The lack of clarity of certain regulations can be frustrating. New rules, however, are coming out all the time, providing greater flexibility for outbound investments.

In 2011, the NDRC increased the scope of its local bureaus’ approval authority: it can now authorise transactions up to US$300 million in the resource sector and up to US$100 million in other sectors, thereby hugely accelerating the approval process.

The People’s Bank of China now allows enterprises to make overseas investments in RMB funds and to remit profits from overseas direct investment projects back to China in RMB.

In certain trial areas (like the city of Wenzhou), individual residents are now allowed to make direct investment overseas, following a simplified approval process.
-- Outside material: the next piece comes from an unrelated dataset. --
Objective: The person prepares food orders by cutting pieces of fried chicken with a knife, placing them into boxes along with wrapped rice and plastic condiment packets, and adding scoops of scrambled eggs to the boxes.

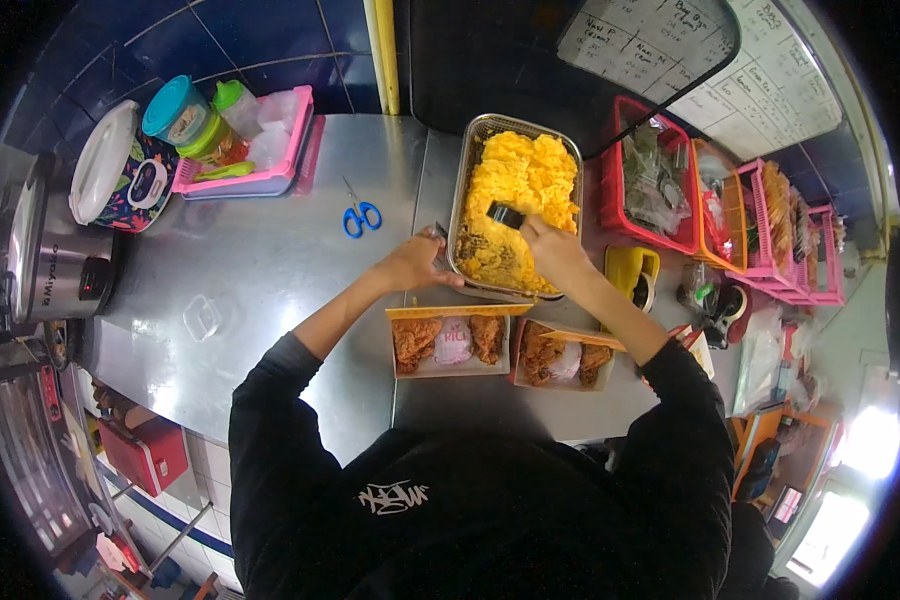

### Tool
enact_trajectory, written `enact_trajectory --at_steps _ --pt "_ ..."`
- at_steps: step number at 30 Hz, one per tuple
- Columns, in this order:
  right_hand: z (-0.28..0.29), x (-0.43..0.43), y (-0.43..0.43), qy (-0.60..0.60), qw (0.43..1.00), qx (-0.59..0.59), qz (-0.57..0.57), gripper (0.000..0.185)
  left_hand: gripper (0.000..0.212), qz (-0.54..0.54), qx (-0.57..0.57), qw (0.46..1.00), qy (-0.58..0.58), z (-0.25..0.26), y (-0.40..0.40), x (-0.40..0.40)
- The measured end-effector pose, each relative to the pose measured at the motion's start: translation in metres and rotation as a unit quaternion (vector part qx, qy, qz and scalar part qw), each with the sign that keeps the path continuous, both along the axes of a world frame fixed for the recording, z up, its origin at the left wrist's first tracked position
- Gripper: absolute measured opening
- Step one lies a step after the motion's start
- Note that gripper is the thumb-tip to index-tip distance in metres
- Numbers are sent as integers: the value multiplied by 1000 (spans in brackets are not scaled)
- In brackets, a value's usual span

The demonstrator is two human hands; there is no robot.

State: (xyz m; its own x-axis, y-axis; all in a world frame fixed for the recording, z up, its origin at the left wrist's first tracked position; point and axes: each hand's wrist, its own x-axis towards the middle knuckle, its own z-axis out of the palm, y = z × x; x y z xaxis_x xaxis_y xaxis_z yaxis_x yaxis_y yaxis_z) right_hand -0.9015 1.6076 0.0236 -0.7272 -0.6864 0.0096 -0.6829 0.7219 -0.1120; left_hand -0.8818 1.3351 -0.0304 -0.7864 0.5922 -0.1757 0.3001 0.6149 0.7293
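A metal wire-mesh tray (456,161) of yellow scrambled egg (521,169) lies before me. Above the egg, my right hand (553,247) grips a black utensil (505,215); its exact kind cannot be told. My left hand (416,262) is curved at the tray's left side, thumb beside the rim. Something small and shiny shows by its fingertips, too hidden to name. Two open cardboard boxes stand below the tray. The left box (487,369) and right box (589,382) each contain fried chicken (416,343) and a wrapped rice portion (452,345).
Blue-handled scissors (361,219) and a clear plastic container (201,316) lie on the steel table (270,262). At back left stands a pink basket (305,124) of tubs. A red basket (615,180) and a yellow holder (630,262) stand to the right.
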Motion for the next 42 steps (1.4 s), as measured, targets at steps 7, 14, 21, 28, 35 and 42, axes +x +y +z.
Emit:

Against a backdrop of global economic turmoil, the Asia Pacific region has proved itself to be resilient. Chinese outbound investment has certainly been a major driver of cross-border flows. In 2011 alone, the volume of China’s non-financial outbound direct investment was US$60.1billion , up from US$59 billion in 2010 and US$47.8 billion in 2009.

Energy and natural resources are key sectors for Chinese outbound investment. We expect to see diversification of deals into other sectors – retail, financial services, autos and other industries – in the coming years.

The new SASAC Rules are a welcome signal, encouraging central state-owned enterprises to “go global” under an increasingly transparent and flexible state-owned assets management regime.